START Supplied data

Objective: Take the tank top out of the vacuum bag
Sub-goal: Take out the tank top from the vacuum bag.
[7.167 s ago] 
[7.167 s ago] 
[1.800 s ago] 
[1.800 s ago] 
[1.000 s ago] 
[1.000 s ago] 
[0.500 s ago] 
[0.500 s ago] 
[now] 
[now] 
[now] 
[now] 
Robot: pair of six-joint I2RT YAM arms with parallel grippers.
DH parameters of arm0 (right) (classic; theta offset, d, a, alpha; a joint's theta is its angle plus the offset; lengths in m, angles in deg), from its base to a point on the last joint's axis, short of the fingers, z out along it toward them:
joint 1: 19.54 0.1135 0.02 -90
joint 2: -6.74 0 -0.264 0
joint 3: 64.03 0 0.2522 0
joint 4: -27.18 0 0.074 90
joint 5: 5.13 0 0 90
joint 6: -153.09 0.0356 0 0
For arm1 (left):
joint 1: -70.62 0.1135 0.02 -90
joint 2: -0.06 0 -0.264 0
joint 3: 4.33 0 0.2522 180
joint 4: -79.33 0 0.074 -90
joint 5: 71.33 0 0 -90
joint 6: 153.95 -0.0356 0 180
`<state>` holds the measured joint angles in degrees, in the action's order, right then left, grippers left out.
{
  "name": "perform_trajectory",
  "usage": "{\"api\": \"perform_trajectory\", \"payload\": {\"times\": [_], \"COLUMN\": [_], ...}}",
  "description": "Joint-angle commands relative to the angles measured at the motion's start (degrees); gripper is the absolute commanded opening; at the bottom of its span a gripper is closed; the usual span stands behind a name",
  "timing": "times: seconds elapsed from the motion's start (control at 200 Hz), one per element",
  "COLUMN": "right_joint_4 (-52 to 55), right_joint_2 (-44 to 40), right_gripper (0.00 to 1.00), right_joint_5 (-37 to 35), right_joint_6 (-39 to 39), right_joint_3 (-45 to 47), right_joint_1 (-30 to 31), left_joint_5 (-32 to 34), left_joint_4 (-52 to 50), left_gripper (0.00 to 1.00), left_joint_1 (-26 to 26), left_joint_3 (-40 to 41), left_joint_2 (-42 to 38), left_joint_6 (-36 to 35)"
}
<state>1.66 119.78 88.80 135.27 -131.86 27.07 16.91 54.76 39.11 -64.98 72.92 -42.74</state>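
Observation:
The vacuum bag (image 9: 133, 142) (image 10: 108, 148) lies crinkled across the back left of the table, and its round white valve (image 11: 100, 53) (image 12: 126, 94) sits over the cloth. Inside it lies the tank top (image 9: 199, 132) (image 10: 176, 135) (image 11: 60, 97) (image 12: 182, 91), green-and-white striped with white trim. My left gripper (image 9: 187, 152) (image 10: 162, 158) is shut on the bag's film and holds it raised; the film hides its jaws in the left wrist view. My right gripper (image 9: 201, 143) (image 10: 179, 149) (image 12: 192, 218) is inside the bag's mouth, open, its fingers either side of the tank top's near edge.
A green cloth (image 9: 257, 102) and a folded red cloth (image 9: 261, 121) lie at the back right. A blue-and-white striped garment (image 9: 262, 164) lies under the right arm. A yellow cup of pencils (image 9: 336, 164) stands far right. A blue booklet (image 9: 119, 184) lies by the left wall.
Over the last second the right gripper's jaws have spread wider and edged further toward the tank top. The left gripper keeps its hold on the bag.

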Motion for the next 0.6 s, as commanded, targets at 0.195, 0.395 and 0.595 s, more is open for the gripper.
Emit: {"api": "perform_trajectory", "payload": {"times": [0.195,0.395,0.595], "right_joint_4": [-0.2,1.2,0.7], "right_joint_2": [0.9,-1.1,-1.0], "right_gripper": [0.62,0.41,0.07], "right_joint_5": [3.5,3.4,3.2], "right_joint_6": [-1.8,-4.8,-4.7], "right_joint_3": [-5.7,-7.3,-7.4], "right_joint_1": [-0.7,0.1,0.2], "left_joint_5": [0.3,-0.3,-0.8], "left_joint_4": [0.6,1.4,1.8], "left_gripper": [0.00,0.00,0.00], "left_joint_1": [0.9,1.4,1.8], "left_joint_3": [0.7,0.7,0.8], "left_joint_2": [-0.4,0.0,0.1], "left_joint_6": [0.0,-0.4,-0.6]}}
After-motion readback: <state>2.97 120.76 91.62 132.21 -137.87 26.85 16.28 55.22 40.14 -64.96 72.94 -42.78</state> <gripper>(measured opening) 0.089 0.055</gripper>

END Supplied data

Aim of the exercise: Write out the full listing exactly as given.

Response for this exercise:
Objective: Take the tank top out of the vacuum bag
Sub-goal: Take out the tank top from the vacuum bag.
[7.167 s ago] 
[7.167 s ago] 
[1.800 s ago] 
[1.800 s ago] 
[1.000 s ago] 
[1.000 s ago] 
[0.500 s ago] 
[0.500 s ago] 
[now] 
[now] 
[now] 
[now] 
Robot: pair of six-joint I2RT YAM arms with parallel grippers.
DH parameters of arm0 (right) (classic; theta offset, d, a, alpha; a joint's theta is its angle plus the offset; lengths in m, angles in deg), from its base to a point on the last joint's axis, short of the fingers, z out along it toward them:
joint 1: 19.54 0.1135 0.02 -90
joint 2: -6.74 0 -0.264 0
joint 3: 64.03 0 0.2522 0
joint 4: -27.18 0 0.074 90
joint 5: 5.13 0 0 90
joint 6: -153.09 0.0356 0 0
For arm1 (left):
joint 1: -70.62 0.1135 0.02 -90
joint 2: -0.06 0 -0.264 0
joint 3: 4.33 0 0.2522 180
joint 4: -79.33 0 0.074 -90
joint 5: 71.33 0 0 -90
joint 6: 153.95 -0.0356 0 180
`<state>` holds the measured joint angles in degrees, in the action's order, right then left, grippers left out.
{
  "name": "perform_trajectory",
  "usage": "{\"api\": \"perform_trajectory\", \"payload\": {\"times\": [_], \"COLUMN\": [_], ...}}",
  "description": "Joint-angle commands relative to the angles measured at the motion's start (degrees); gripper is the absolute commanded opening; at the bottom of its span a gripper is closed; the usual span stands behind a name",
  "timing": "times: seconds elapsed from the motion's start (control at 200 Hz), one per element",
  "COLUMN": "right_joint_4 (-52 to 55), right_joint_2 (-44 to 40), right_gripper (0.00 to 1.00), right_joint_5 (-37 to 35), right_joint_6 (-39 to 39), right_joint_3 (-45 to 47), right_joint_1 (-30 to 31), left_joint_5 (-32 to 34), left_joint_4 (-52 to 50), left_gripper (0.00 to 1.00), left_joint_1 (-26 to 26), left_joint_3 (-40 to 41), left_joint_2 (-42 to 38), left_joint_6 (-36 to 35)"
}
<state>1.66 119.78 88.80 135.27 -131.86 27.07 16.91 54.76 39.11 -64.98 72.92 -42.74</state>
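Observation:
The vacuum bag (image 9: 133, 142) (image 10: 108, 148) lies crinkled across the back left of the table, and its round white valve (image 11: 100, 53) (image 12: 126, 94) sits over the cloth. Inside it lies the tank top (image 9: 199, 132) (image 10: 176, 135) (image 11: 60, 97) (image 12: 182, 91), green-and-white striped with white trim. My left gripper (image 9: 187, 152) (image 10: 162, 158) is shut on the bag's film and holds it raised; the film hides its jaws in the left wrist view. My right gripper (image 9: 201, 143) (image 10: 179, 149) (image 12: 192, 218) is inside the bag's mouth, open, its fingers either side of the tank top's near edge.
A green cloth (image 9: 257, 102) and a folded red cloth (image 9: 261, 121) lie at the back right. A blue-and-white striped garment (image 9: 262, 164) lies under the right arm. A yellow cup of pencils (image 9: 336, 164) stands far right. A blue booklet (image 9: 119, 184) lies by the left wall.
Over the last second the right gripper's jaws have spread wider and edged further toward the tank top. The left gripper keeps its hold on the bag.
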
Motion for the next 0.6 s, as commanded, targets at 0.195, 0.395 and 0.595 s, more is open for the gripper.
Emit: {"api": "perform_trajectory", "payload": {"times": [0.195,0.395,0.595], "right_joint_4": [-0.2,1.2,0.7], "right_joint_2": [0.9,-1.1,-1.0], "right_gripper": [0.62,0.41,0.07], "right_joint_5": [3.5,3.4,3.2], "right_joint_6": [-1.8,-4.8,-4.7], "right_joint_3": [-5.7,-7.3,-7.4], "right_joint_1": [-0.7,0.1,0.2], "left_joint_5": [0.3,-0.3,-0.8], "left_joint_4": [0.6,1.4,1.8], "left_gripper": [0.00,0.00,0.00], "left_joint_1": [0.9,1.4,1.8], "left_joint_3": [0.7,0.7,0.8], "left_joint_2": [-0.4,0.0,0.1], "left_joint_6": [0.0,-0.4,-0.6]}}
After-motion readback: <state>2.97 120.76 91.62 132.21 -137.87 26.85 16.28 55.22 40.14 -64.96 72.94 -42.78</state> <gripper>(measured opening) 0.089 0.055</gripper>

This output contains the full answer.